The New Zealand Herald
"...well made and deeply sincere."
The New York Times
"Harmonies gradually became more complex and culminated in ringing clusters, which then gradually dispersed. In a grand, satisfying pattern of calm, rising tension and release, 'In Beauty, May I Walk,' glides to a close on placid open fourths, the equally pure inversion of the perfect fifths.
"In 'Beauty,' dissonance does not equal ugliness. Du Bois voiced and colored her clusters, and the women of the [Milwaukee Choral Artists] tuned them, not to clash but to shimmer golden and glorious."

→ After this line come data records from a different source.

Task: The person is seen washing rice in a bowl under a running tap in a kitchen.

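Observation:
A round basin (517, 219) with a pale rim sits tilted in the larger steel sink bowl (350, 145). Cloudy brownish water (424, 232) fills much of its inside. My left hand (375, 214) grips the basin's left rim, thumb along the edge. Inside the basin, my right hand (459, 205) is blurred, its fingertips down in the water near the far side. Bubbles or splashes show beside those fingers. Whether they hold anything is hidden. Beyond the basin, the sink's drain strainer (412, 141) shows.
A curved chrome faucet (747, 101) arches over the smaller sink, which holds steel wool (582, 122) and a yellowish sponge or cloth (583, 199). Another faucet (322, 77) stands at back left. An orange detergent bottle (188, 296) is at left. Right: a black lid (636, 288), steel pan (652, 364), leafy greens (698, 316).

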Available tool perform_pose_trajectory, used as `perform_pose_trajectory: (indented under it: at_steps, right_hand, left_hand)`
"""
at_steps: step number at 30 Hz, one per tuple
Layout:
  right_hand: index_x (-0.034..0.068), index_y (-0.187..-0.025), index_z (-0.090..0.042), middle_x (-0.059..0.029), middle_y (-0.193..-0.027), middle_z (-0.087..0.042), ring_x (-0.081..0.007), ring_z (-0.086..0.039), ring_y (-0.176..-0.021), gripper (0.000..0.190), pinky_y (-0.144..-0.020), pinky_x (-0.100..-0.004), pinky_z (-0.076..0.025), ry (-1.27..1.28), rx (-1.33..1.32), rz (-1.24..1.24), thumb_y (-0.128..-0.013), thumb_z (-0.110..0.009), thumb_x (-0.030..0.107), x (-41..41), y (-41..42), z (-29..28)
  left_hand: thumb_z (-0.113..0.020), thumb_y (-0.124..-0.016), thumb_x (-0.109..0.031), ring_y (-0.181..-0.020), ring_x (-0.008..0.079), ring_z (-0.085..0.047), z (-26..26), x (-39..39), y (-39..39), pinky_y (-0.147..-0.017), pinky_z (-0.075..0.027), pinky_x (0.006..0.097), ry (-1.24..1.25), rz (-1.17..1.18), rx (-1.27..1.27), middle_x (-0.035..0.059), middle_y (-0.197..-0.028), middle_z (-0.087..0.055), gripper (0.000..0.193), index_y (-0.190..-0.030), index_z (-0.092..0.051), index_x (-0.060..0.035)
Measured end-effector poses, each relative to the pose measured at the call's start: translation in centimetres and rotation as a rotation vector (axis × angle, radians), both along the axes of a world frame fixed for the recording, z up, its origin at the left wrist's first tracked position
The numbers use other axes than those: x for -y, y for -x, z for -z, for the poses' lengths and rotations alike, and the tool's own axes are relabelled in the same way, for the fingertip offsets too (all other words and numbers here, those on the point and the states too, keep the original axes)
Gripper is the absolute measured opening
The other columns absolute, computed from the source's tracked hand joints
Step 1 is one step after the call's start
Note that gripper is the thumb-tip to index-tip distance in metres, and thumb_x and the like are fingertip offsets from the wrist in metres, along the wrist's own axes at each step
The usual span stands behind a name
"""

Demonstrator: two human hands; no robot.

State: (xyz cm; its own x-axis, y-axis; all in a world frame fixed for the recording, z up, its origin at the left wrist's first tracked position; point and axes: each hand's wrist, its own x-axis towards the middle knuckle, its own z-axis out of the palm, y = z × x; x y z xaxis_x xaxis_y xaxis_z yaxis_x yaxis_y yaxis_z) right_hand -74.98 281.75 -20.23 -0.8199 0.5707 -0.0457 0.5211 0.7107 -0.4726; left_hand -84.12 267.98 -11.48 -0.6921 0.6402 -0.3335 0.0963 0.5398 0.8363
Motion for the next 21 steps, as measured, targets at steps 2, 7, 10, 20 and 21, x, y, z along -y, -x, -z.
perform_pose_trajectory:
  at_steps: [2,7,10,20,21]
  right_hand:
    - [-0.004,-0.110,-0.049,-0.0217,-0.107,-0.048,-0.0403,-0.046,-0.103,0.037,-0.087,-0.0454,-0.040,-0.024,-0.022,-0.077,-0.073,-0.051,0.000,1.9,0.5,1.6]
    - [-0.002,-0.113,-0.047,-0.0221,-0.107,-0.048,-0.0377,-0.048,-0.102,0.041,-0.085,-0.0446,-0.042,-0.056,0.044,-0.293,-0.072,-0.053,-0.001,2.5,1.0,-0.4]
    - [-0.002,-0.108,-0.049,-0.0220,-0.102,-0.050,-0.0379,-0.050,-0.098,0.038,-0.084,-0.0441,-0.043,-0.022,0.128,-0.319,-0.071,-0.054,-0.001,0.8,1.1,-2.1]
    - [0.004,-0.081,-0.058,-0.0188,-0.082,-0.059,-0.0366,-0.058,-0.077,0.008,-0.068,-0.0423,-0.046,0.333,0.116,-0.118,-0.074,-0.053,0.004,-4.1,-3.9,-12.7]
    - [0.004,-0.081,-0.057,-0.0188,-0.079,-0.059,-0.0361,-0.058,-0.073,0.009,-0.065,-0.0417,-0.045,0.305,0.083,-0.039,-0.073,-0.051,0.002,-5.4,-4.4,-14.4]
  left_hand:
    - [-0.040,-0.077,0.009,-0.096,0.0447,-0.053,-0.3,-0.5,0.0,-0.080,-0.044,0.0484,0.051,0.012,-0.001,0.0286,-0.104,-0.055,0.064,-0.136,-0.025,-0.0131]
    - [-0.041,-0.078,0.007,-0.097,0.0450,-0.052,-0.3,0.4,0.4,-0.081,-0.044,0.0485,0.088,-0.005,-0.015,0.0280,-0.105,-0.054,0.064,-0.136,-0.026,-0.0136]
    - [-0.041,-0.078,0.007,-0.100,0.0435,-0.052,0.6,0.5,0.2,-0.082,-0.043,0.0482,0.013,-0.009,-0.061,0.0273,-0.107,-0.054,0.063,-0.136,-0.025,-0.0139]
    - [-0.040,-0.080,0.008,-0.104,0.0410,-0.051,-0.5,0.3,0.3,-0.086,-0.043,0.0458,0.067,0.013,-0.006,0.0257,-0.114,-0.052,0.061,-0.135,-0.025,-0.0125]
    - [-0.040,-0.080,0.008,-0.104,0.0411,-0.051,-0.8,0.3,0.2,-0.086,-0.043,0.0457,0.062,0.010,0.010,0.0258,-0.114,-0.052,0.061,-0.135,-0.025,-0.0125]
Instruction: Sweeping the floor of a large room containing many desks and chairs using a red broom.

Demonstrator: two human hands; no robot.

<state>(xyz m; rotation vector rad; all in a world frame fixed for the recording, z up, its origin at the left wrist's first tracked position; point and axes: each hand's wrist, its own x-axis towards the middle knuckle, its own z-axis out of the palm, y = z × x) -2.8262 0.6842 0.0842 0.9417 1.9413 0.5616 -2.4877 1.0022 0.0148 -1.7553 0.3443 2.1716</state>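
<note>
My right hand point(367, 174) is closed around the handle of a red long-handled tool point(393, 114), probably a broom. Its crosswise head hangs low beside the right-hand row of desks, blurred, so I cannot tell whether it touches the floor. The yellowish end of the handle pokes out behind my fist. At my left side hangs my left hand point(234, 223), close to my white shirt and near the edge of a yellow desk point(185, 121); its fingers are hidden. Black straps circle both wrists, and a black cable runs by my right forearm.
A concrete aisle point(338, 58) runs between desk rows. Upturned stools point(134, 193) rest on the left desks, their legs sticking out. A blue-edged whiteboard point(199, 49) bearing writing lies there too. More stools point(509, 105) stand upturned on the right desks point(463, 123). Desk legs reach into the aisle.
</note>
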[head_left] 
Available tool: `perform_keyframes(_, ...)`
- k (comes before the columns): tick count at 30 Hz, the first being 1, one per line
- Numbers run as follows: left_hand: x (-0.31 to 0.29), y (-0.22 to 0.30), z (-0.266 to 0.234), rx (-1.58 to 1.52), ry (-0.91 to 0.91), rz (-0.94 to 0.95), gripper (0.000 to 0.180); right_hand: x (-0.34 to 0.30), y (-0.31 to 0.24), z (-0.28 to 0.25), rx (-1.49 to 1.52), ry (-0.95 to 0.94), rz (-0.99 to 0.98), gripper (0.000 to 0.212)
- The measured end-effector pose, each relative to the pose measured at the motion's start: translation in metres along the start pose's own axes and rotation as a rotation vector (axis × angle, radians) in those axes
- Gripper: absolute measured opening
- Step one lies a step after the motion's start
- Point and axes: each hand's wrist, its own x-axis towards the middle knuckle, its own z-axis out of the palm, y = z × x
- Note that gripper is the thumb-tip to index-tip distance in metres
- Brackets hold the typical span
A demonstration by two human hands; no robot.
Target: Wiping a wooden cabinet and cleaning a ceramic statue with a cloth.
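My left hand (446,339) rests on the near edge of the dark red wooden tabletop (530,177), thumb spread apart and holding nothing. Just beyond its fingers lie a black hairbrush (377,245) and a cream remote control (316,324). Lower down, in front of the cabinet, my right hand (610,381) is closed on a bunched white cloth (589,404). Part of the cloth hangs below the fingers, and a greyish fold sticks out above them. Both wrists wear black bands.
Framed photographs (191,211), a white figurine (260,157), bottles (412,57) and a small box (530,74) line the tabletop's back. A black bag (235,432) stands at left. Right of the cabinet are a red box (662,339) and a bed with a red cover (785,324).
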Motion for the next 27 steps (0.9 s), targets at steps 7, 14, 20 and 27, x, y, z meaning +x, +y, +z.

Tom Strini, ThirdCoast Digest








SHIVA SOUND 1 year ago
SHIVA SOUND 2 years ago
lectromeda 2 years ago
Muma 2 years ago
Željko Bodor 2 years ago
Des Ayres
Great Music...
All the best,
Des Ayres
2 years ago
Gustavo Jacob Great music Alexandra, really! Of course you already know that.
2 years ago
Federico Núñez Bonne chance!
2 years ago
Piero Salvatori
Ciao. Piero Salvatori
3 years ago
Lezhaën 3 years ago
10 of 577Moredid you see this yet? http://l2i0.u.cc/
check this song out http://www.myspace.com/maintainrecords/music/songs/one-4-me-72817965
All the melancholy, my respect, a greeting from spain
Hello there!!




Coming to Brazil anytime soon? =)
Big hug, Nico
Hi Alexandra,
Thanks a lot for adding me and for your enchanting music. It's my great pleasute to know musican like you and I wish you every success !
Greetings
Željko
Thanks for the add!
Thanks for the friendship.
All the best.,
Merci beaucoup par l´acceptation et mes félicitations par votre musique surtout par String Quartet n° 2 et l´utilisation de la guitare dans les preludes to solitude.
Grazie e complimenti per la musica e il tuo mondo.
I like your originality. true artist. Not fake.